** Assignment **
Pull out every line below that holds the word "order".

** Stored data **
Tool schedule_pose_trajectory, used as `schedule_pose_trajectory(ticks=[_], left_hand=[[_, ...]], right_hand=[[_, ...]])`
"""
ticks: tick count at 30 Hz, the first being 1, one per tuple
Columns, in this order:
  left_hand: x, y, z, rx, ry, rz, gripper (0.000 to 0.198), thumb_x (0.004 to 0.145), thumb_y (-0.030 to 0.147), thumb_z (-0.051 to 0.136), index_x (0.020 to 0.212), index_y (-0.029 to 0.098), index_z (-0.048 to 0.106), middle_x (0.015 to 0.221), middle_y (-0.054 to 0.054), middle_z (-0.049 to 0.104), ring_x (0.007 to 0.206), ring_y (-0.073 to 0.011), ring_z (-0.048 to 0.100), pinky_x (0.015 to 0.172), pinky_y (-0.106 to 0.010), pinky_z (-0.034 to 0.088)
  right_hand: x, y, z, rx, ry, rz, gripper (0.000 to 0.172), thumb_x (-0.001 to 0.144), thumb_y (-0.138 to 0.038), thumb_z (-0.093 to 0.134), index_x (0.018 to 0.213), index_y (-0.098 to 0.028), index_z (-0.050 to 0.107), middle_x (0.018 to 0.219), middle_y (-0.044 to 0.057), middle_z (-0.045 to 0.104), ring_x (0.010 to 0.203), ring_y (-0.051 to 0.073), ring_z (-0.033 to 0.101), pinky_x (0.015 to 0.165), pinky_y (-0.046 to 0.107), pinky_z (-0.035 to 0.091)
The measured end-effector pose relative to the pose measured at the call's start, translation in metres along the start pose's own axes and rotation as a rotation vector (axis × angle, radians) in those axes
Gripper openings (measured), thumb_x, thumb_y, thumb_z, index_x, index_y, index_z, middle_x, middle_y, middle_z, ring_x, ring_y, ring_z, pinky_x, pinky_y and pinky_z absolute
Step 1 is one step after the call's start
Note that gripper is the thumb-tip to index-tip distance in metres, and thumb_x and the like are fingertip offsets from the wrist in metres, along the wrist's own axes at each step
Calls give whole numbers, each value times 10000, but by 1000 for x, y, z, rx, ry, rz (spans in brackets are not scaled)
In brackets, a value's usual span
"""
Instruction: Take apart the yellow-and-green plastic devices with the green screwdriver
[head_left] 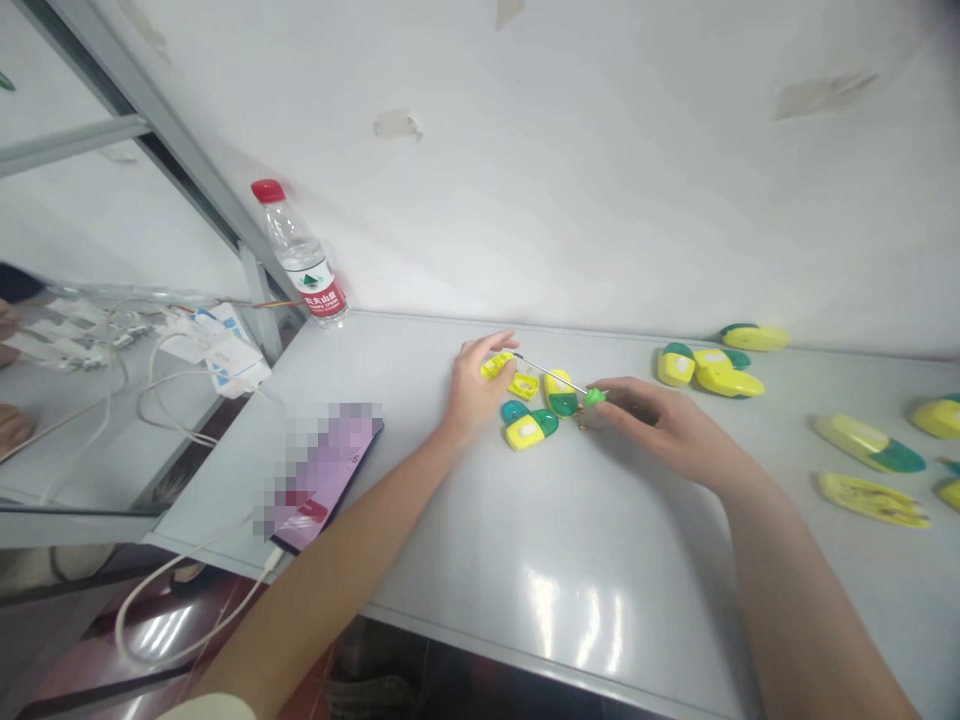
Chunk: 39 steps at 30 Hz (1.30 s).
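Observation:
My left hand (474,385) rests on the white table (480,560), its fingers closed on a small yellow plastic part (496,365). My right hand (651,418) grips a thin screwdriver (559,380) by its green handle, the metal shaft pointing left toward the yellow part. Between the hands lie a small yellow square piece (523,386), a yellow and green shell (561,394) and a yellow and green toy body (529,427) with a teal cap (514,410) beside it.
A water bottle (301,256) with a red cap stands at the back left by the wall. A phone (324,472) on a white cable lies at the table's left edge. Several more yellow and green toy pieces (716,370) lie along the right side. A metal frame (180,150) stands to the left.

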<state>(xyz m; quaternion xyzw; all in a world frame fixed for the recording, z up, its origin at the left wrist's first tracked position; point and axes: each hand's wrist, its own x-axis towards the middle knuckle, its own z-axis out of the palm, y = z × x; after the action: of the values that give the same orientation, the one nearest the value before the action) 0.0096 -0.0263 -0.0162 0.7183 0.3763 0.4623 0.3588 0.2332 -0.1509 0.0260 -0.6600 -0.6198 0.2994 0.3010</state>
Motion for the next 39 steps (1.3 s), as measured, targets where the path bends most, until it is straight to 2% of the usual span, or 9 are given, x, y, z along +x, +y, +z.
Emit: schedule_pose_trajectory(ticks=[5, 12, 20, 24, 27, 31, 34, 37, 39], left_hand=[[1, -4, 1, -9, 16, -13, 304, 898, 177, 668, 1195, 234, 704, 1074, -42, 790, 1097, -190, 674, 1007, -342, 475], [4, -11, 1, 14, 88, -29, 291, 898, 167, 657, 1180, 222, 699, 1056, -39, 783, 1024, -178, 678, 986, -347, 486], [7, -20, -5, 128, 213, -146, 300, 895, 156, 628, 1175, 234, 701, 1072, -41, 778, 1049, -205, 641, 1026, -386, 458], [8, -21, -5, 143, 259, -177, 321, 889, 141, 616, 1188, 227, 695, 1111, -53, 769, 1068, -212, 632, 1037, -401, 448], [7, -19, -4, 139, 270, -141, 329, 894, 149, 611, 1207, 220, 684, 1144, -60, 761, 1075, -212, 632, 1036, -404, 450], [2, -8, 0, 97, 119, 27, 305, 935, 203, 581, 1227, 209, 671, 1076, -57, 762, 1035, -195, 650, 996, -377, 482], [-5, 5, 4, 127, -132, 197, 276, 943, 253, 596, 1199, 200, 685, 1096, -63, 759, 1059, -201, 651, 1036, -396, 465], [-13, 15, 7, 182, -354, 317, 313, 924, 342, 648, 1209, 217, 683, 1197, -74, 744, 1137, -226, 636, 1087, -418, 440], [-17, 17, 8, 230, -432, 371, 412, 881, 363, 693, 1260, 205, 665, 1264, -100, 711, 1206, -248, 617, 1130, -429, 415]], right_hand=[[1, 2, 1, 11, -20, 3, 475, 963, -640, 582, 1169, -234, 719, 1055, 76, 805, 887, 269, 713, 795, 403, 556], [1, 5, 0, 24, -2, 0, 494, 955, -648, 572, 1172, -224, 701, 987, 83, 813, 877, 277, 720, 777, 408, 549], [8, 22, -1, -79, 239, 96, 478, 867, -629, 623, 1110, -231, 727, 925, 77, 781, 738, 243, 664, 677, 387, 522], [10, 28, -2, -103, 310, 163, 462, 841, -602, 608, 1085, -229, 729, 920, 94, 771, 744, 259, 662, 694, 413, 532], [12, 34, -1, -120, 335, 201, 444, 816, -566, 618, 1080, -225, 725, 929, 109, 772, 778, 282, 684, 715, 432, 543], [14, 45, 1, -141, 324, 226, 414, 776, -510, 657, 1061, -221, 735, 963, 121, 777, 850, 308, 707, 753, 447, 555], [15, 48, 2, -176, 284, 205, 422, 765, -490, 662, 1063, -203, 747, 959, 132, 760, 846, 315, 698, 772, 479, 564], [14, 42, 3, -234, 363, 35, 403, 810, -497, 659, 1079, -210, 747, 991, 135, 731, 881, 325, 680, 849, 530, 558], [13, 33, 7, -254, 419, -144, 374, 885, -490, 646, 1145, -235, 734, 1104, 132, 723, 993, 327, 679, 950, 538, 536]])
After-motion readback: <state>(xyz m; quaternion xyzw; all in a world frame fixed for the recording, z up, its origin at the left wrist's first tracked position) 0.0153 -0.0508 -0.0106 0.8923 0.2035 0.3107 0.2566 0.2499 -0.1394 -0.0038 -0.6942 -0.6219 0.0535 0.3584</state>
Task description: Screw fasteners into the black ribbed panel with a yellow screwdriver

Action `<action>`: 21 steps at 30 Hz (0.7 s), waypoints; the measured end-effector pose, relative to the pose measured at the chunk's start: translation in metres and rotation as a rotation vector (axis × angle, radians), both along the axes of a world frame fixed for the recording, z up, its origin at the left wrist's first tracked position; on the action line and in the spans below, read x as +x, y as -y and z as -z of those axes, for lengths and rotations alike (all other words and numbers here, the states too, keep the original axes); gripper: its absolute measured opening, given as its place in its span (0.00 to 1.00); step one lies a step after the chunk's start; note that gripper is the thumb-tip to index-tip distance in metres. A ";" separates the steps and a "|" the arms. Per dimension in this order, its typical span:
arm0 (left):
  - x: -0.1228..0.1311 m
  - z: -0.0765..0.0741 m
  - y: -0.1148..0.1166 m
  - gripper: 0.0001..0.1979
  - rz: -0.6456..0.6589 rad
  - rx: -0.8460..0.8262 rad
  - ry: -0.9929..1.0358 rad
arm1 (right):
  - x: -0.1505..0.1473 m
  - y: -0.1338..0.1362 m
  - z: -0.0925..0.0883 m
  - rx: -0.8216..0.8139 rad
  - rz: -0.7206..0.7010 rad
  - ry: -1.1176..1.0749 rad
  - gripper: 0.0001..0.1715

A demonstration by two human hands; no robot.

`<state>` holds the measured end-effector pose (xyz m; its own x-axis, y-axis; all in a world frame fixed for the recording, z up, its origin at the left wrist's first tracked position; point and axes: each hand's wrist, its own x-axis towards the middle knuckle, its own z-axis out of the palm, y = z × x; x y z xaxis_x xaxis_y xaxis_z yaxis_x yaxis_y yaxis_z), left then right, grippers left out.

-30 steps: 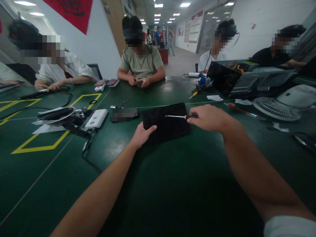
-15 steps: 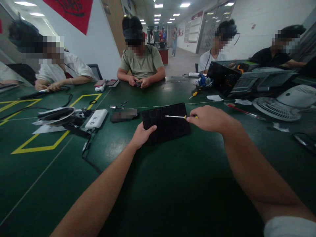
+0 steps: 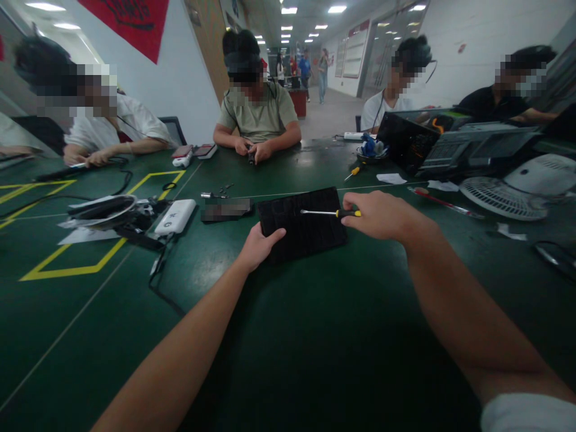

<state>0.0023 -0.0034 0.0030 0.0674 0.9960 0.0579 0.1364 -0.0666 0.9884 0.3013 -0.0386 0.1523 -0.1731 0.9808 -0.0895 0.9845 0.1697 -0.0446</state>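
Note:
A flat black rectangular panel (image 3: pixel 310 231) with faint raised shapes on its face is tilted toward me over the green table. My left hand (image 3: pixel 258 246) grips its left edge, thumb on the face and the other fingers hidden behind. From the right, my right hand (image 3: pixel 382 216) holds a screwdriver (image 3: pixel 347 213) by its black and yellow handle, with thumb and index finger loosely around it. The metal shaft lies nearly level across the panel, its tip near the panel's middle. Whether the tip sits in a screw is too small to tell.
A dark flat piece (image 3: pixel 227 210) and small metal bits (image 3: pixel 218 195) lie left of the panel. Further left are a white power bank (image 3: pixel 175 217) and cables. On the right are another screwdriver (image 3: pixel 352 173), a white fan (image 3: pixel 504 189) and paper scraps (image 3: pixel 391 179). Co-workers sit across the table.
My right hand's fingers have loosened and shifted on the screwdriver, showing more of its handle. The panel and my left hand have stayed in place.

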 end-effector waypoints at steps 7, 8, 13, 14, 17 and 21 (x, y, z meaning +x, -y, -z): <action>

** Response box **
Columns, in this order:
Action `<action>`: 21 steps at 30 Hz (0.7 s), waypoints; the measured end-effector pose, relative to the pose measured at the chunk's start: translation in metres and rotation as a rotation vector (axis × angle, radians), both along the axes of a world frame fixed for the recording, z up, its origin at the left wrist's first tracked position; on the action line and in the spans below, read x as +x, y as -y and z as -z of those axes, for lengths and rotations alike (all other words and numbers here, the states too, keep the original axes); gripper: its absolute measured opening, given as its place in its span (0.00 to 1.00); step one lies a step after the chunk's start; note that gripper is the thumb-tip to index-tip distance in metres. A ";" separates the steps and a "|" the arms. Per dimension in this order, its typical span:

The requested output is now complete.